*** Block opens ***

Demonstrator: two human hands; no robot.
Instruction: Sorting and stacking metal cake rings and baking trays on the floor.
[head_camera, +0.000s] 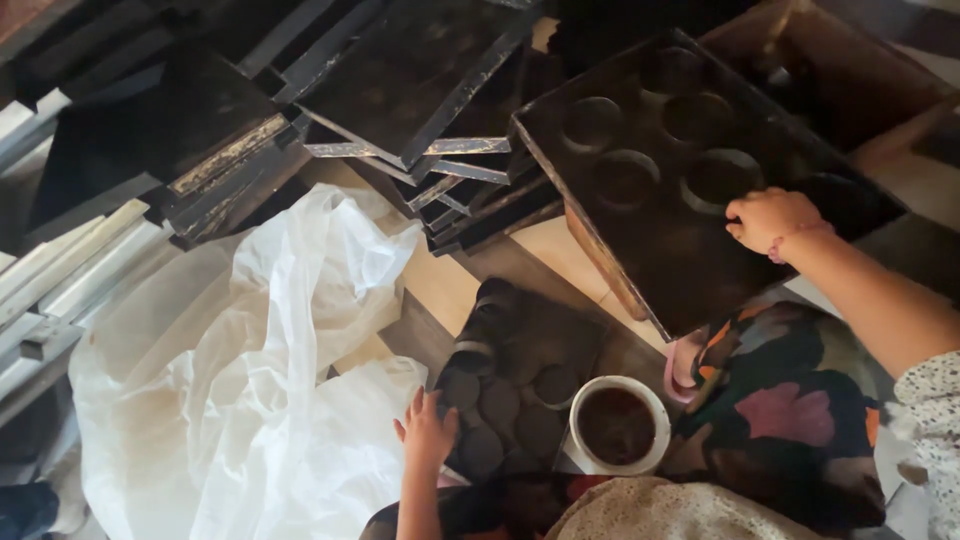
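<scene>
Our right hand, at two o'clock, grips the near edge of the black mould tray, fingers curled over it, the tray tilted up over the floor. Our left hand, at six o'clock, lies flat with spread fingers on dark discs, holding nothing. A white bowl sits just right of them; a white plastic sheet spreads toward eight o'clock.
</scene>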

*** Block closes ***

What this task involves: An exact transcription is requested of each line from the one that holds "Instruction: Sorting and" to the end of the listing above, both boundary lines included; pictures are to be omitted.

Exercise result:
Instruction: Sorting and stacking metal cake rings and baking trays on the floor.
[head_camera, +0.000s] 
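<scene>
Our right hand, at two o'clock, grips the near edge of the black mould tray, fingers curled over it, the tray tilted up over the floor. Our left hand, at six o'clock, lies flat with spread fingers on dark discs, holding nothing. A white bowl sits just right of them; a white plastic sheet spreads toward eight o'clock.
</scene>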

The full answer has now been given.